I have Hangfire running via IIS in a 4 worker web garden. After a while, the CPU usage spikes and stays consistently high, eventually hitting 100% and virtually freezing the server. Hangfire isn’t showing any active jobs, however. I know it is hangfire relat3\ed because I can disable the hangfire startup and the problem does not occur.
But I’m not sure where to start diagnosing what is going on. Any advice would be great.
Try to use a profiler – it will eliminate almost any guessing here. I prefer dotTrace profiler from JetBrains, I believe it’s the most user-friendly profiler for .NET and powerful at the same time.
Ok. So I downloaded and ran dotTrace. I am new to the tool so forgive my obvious question. I see the a lot of time is spent in wait mode… but not sure why that would drive CPU usage? RIght now that particular worker is using nearly 50% cpu but doesn’t seem to be doing anything. I pasted a screenshot here.
Did you ever resolve this problem? We’re also having the, at least apparently, same issue. It only happens in our production environment, and rather erratic, so we haven’t been able to reproduce and therefor debug it.
The problem has gone away on its own (at least for now). I did pull one job off of hangfire that was pinging a series of printers which might have been a contributor to the problem (not sure why when I look at the code) but in all truth I have really no idea. It just stopped being naughty.
Ok. So I downloaded and ran dotTrace. I am new to the tool so forgive my obvious question. I see the a lot of time is spent in wait mode… but not sure why that would drive CPU usage?
WaitAny method first uses a spin lock before transitioning into the kernel wait, so theoretically it can cause some cycles to be burnt on a busy wait. However in practice this will have an effect only if we are constantly calling the WaitAny method again and again.
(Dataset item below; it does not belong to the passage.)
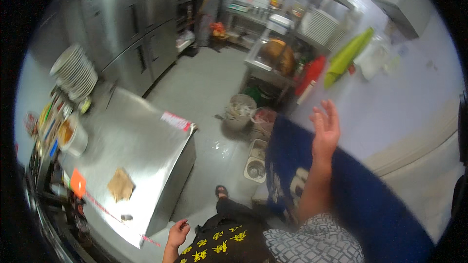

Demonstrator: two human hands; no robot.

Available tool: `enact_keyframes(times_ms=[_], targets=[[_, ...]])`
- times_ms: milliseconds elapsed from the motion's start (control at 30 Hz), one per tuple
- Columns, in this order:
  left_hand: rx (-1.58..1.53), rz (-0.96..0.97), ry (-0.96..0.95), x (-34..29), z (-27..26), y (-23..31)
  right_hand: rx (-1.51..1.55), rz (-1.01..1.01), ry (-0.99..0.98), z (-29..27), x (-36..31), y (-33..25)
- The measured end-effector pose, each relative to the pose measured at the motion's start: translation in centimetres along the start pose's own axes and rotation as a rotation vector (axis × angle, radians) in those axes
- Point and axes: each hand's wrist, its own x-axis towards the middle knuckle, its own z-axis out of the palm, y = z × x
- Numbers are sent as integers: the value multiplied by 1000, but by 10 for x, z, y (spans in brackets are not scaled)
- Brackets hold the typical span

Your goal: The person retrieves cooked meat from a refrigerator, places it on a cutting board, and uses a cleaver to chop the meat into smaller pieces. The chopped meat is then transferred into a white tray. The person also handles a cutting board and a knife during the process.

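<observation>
- Hands are apart: the left hand [178, 234] is just right of the steel tabletop [131, 131], fingers half curled; whether they pinch anything, I cannot tell.
- Well right of the tabletop, the right hand [325, 139] is raised, fingers spread, by a blue curtain [370, 195]; whether they touch is unclear.
- A brown cloth [121, 185] lies on the tabletop's near part.
- Stacked plates [75, 72] stand at its far left.
- Beyond its right edge, a bucket [239, 116] stands on the floor [209, 80].
</observation>
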Motion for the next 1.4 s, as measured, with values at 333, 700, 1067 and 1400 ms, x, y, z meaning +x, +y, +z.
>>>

To avoid such a behavior, the AutoResetEvent is used in Hangfire.
Repeated calls may also appear, when a lot of jobs are added to the queue, however in this case there will be a lot of jobs to be processed anyway.
We finally solved this. The issue was not in WaitAny, but rather the System.Threading._IOCompletionCallback stack.
We injected a WCF client using dependency injection, and it seems that somehow when things went wrong they weren’t disposed (which was done during garbage collection), and then stuck in a faulty state or something.
Removing it from dependency injection and more securely disposing the client after each use solved the problem.